• [WHAT IS EXPECTED]:
Omit any picture, and return the remaining data exactly as written.

----------

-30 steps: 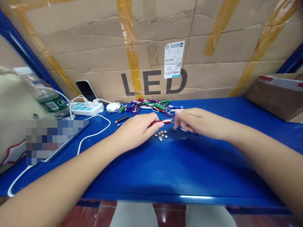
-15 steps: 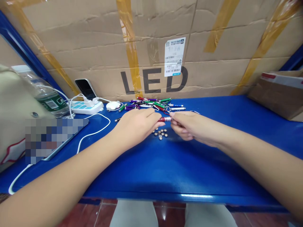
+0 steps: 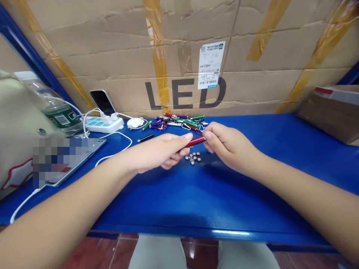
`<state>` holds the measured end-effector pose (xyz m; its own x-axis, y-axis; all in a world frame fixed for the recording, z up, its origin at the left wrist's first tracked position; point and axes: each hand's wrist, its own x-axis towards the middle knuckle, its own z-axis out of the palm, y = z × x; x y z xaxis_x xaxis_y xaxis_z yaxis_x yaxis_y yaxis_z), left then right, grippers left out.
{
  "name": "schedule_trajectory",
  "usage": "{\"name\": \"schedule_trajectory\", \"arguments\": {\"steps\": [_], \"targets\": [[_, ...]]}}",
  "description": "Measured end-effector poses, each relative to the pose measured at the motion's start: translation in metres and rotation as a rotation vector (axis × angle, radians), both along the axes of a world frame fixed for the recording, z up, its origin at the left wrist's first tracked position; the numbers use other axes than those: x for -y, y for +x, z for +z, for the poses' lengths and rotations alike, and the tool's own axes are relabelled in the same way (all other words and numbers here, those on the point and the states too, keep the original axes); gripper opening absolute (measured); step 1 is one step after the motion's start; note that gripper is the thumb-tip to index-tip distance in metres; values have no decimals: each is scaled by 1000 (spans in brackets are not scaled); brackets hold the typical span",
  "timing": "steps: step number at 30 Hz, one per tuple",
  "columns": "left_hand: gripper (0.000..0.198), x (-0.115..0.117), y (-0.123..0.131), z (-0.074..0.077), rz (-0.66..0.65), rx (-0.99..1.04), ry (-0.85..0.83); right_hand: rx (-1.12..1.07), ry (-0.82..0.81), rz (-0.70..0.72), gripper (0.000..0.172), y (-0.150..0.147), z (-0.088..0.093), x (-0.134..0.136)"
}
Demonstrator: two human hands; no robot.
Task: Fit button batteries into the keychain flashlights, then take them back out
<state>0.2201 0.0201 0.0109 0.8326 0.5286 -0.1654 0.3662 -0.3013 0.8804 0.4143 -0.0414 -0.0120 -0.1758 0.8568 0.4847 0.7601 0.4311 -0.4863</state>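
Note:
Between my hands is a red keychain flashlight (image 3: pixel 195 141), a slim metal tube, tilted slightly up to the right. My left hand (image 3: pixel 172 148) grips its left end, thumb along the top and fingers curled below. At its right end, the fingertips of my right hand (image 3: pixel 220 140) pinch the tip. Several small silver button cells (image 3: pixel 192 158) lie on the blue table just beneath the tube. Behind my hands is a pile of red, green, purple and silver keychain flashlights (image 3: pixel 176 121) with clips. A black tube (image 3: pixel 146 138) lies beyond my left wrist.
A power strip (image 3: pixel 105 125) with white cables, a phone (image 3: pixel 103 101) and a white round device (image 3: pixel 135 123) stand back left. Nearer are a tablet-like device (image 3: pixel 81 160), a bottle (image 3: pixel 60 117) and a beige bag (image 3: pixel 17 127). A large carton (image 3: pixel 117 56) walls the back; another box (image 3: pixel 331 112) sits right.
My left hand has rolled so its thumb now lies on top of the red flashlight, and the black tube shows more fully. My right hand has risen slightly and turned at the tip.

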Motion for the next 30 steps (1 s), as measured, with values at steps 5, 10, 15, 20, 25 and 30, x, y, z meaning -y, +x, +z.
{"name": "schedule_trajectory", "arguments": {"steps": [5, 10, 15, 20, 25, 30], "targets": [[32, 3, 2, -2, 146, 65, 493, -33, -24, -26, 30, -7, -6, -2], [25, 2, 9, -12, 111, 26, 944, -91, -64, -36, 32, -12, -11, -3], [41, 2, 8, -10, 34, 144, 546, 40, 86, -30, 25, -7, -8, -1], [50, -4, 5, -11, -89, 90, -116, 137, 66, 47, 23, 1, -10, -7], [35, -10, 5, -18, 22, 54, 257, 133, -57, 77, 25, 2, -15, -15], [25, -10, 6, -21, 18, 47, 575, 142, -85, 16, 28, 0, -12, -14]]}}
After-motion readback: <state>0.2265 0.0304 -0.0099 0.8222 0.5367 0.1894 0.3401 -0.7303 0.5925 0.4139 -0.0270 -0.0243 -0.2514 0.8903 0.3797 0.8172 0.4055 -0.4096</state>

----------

• [RESPONSE]:
-30 steps: 
-15 steps: 
+0 steps: 
`<state>` holds the measured end-effector pose (xyz m; its own x-axis, y-axis; all in a world frame fixed for the recording, z up, its origin at the left wrist's first tracked position; point and axes: each hand's wrist, its own x-axis towards the middle knuckle, its own z-axis out of the palm, y = z × x; x y z xaxis_x xaxis_y xaxis_z yaxis_x yaxis_y yaxis_z), left then right, grippers left out.
{
  "name": "schedule_trajectory",
  "usage": "{\"name\": \"schedule_trajectory\", \"arguments\": {\"steps\": [_], \"targets\": [[_, ...]]}}",
  "description": "Measured end-effector poses, each relative to the pose measured at the motion's start: translation in metres and rotation as a rotation vector (axis × angle, radians), both along the axes of a world frame fixed for the recording, z up, its origin at the left wrist's first tracked position; the numbers use other axes than those: x for -y, y for +x, z for +z, for the poses' lengths and rotations alike, and the tool's own axes are relabelled in the same way (all other words and numbers here, those on the point and the states too, keep the original axes); gripper opening absolute (measured); step 1 is one step after the motion's start; note that gripper is the thumb-tip to index-tip distance in metres; values have no decimals: each is scaled by 1000 (spans in brackets are not scaled); brackets hold the typical span",
  "timing": "steps: step number at 30 Hz, one per tuple",
  "columns": "left_hand: gripper (0.000..0.198), x (-0.115..0.117), y (-0.123..0.131), z (-0.074..0.077), rz (-0.66..0.65), rx (-0.99..1.04), ry (-0.85..0.83); right_hand: rx (-1.12..1.07), ry (-0.82..0.81), rz (-0.70..0.72), gripper (0.000..0.172), y (-0.150..0.147), z (-0.088..0.093), x (-0.134..0.136)"
}
Demonstrator: two human hands; no robot.
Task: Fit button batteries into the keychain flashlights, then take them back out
<state>0.2201 0.0201 0.0109 0.8326 0.5286 -0.1654 0.3662 -0.3013 0.8804 0.4143 -0.0414 -0.0120 -0.1758 0.8568 0.4847 0.7601 0.4311 -0.4863</state>
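Note:
Between my hands is a red keychain flashlight (image 3: pixel 195 141), a slim metal tube, tilted slightly up to the right. My left hand (image 3: pixel 172 148) grips its left end, thumb along the top and fingers curled below. At its right end, the fingertips of my right hand (image 3: pixel 220 140) pinch the tip. Several small silver button cells (image 3: pixel 192 158) lie on the blue table just beneath the tube. Behind my hands is a pile of red, green, purple and silver keychain flashlights (image 3: pixel 176 121) with clips. A black tube (image 3: pixel 146 138) lies beyond my left wrist.
A power strip (image 3: pixel 105 125) with white cables, a phone (image 3: pixel 103 101) and a white round device (image 3: pixel 135 123) stand back left. Nearer are a tablet-like device (image 3: pixel 81 160), a bottle (image 3: pixel 60 117) and a beige bag (image 3: pixel 17 127). A large carton (image 3: pixel 117 56) walls the back; another box (image 3: pixel 331 112) sits right.
My left hand has rolled so its thumb now lies on top of the red flashlight, and the black tube shows more fully. My right hand has risen slightly and turned at the tip.
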
Motion for the next 30 steps (1 s), as measured, with values at steps 5, 10, 15, 20, 25 and 30, x, y, z meaning -y, +x, +z.
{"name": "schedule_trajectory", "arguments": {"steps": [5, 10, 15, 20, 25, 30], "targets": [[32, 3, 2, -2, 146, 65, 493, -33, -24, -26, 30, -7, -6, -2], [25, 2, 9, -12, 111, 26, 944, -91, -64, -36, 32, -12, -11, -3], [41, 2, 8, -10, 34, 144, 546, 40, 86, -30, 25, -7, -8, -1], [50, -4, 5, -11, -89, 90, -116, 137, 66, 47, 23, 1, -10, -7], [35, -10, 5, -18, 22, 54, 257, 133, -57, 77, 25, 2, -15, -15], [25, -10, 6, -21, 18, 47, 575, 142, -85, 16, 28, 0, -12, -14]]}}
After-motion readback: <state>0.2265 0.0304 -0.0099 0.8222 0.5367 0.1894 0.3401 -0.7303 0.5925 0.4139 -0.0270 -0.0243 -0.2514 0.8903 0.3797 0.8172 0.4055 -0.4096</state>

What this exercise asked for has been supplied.